Provided information ->
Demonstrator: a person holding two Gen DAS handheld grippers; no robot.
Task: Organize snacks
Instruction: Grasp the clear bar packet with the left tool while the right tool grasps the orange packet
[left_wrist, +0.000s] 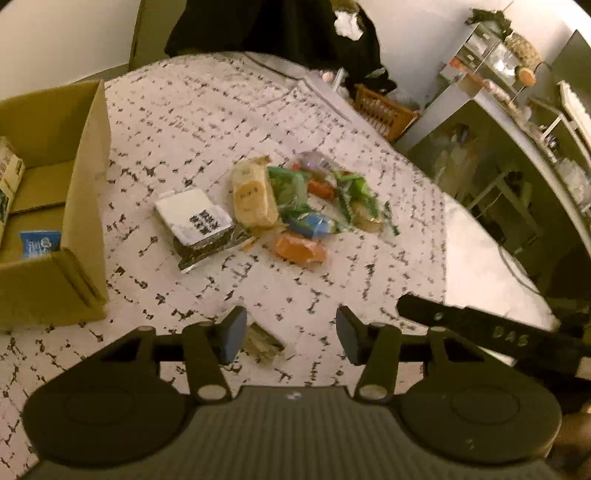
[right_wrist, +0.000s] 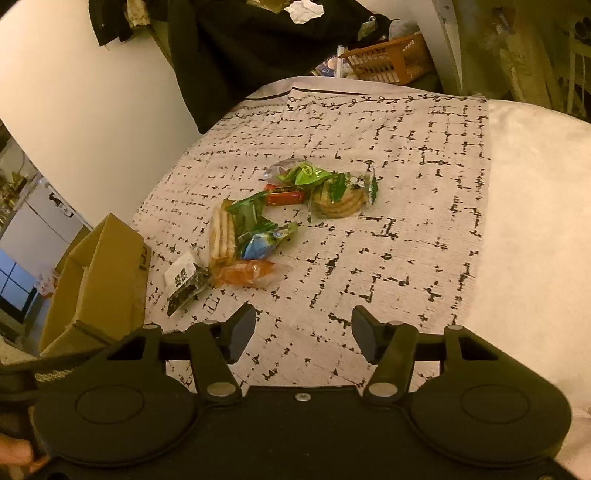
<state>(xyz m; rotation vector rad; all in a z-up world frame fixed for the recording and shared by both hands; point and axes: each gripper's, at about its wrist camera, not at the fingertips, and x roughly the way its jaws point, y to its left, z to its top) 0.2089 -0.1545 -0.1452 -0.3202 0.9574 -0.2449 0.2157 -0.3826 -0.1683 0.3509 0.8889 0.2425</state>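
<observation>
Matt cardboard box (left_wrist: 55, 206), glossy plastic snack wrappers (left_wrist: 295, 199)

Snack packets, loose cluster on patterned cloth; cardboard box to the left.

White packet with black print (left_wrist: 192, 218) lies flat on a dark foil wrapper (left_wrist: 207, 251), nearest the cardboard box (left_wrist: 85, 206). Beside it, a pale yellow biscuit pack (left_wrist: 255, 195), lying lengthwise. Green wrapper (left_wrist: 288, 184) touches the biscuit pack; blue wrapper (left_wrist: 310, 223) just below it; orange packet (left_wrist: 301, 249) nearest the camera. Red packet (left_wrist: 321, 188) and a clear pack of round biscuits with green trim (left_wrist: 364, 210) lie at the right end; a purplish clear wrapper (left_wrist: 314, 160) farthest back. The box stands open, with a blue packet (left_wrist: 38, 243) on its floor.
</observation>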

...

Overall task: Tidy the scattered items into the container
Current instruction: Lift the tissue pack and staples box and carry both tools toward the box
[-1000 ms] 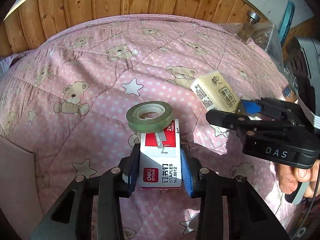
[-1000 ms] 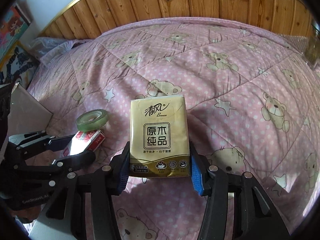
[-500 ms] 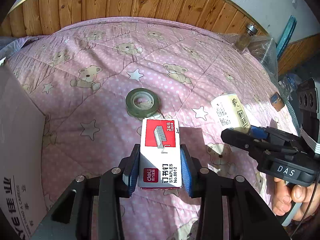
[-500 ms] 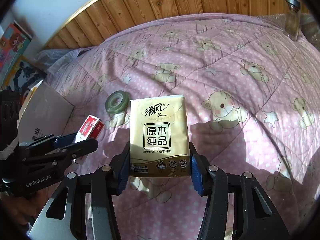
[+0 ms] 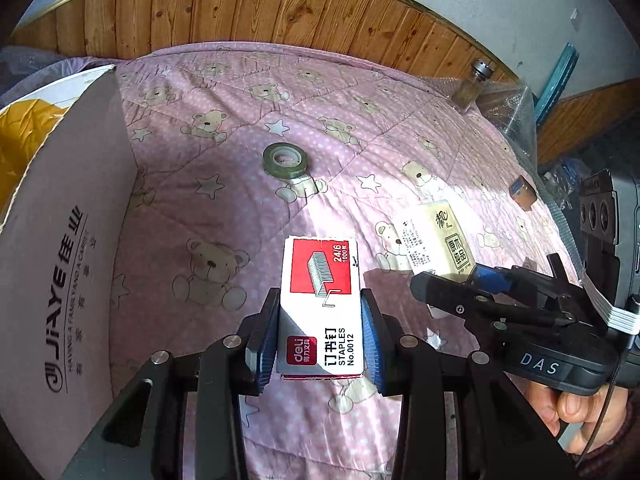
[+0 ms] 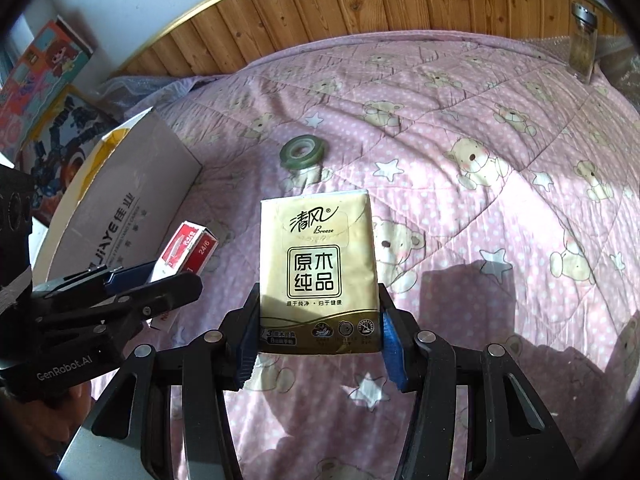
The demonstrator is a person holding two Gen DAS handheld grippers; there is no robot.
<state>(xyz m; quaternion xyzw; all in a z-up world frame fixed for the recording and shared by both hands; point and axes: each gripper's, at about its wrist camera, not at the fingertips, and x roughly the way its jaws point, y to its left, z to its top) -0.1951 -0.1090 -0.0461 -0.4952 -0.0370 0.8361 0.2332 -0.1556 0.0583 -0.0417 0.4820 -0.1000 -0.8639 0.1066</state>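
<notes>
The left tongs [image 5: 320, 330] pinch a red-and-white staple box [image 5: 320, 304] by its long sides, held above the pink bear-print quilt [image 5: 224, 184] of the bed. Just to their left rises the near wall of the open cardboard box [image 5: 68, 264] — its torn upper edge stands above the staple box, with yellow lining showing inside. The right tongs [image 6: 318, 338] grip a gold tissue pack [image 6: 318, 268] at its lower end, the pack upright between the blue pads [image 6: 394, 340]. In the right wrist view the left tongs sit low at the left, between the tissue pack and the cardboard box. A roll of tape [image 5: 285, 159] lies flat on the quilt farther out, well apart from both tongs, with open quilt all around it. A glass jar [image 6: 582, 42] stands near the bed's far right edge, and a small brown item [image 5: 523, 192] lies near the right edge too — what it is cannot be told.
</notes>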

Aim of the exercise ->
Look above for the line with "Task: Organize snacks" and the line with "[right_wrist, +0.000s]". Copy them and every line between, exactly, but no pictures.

Written solution ->
Task: Organize snacks
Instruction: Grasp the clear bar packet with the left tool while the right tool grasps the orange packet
[left_wrist, +0.000s] 
[right_wrist, +0.000s] 

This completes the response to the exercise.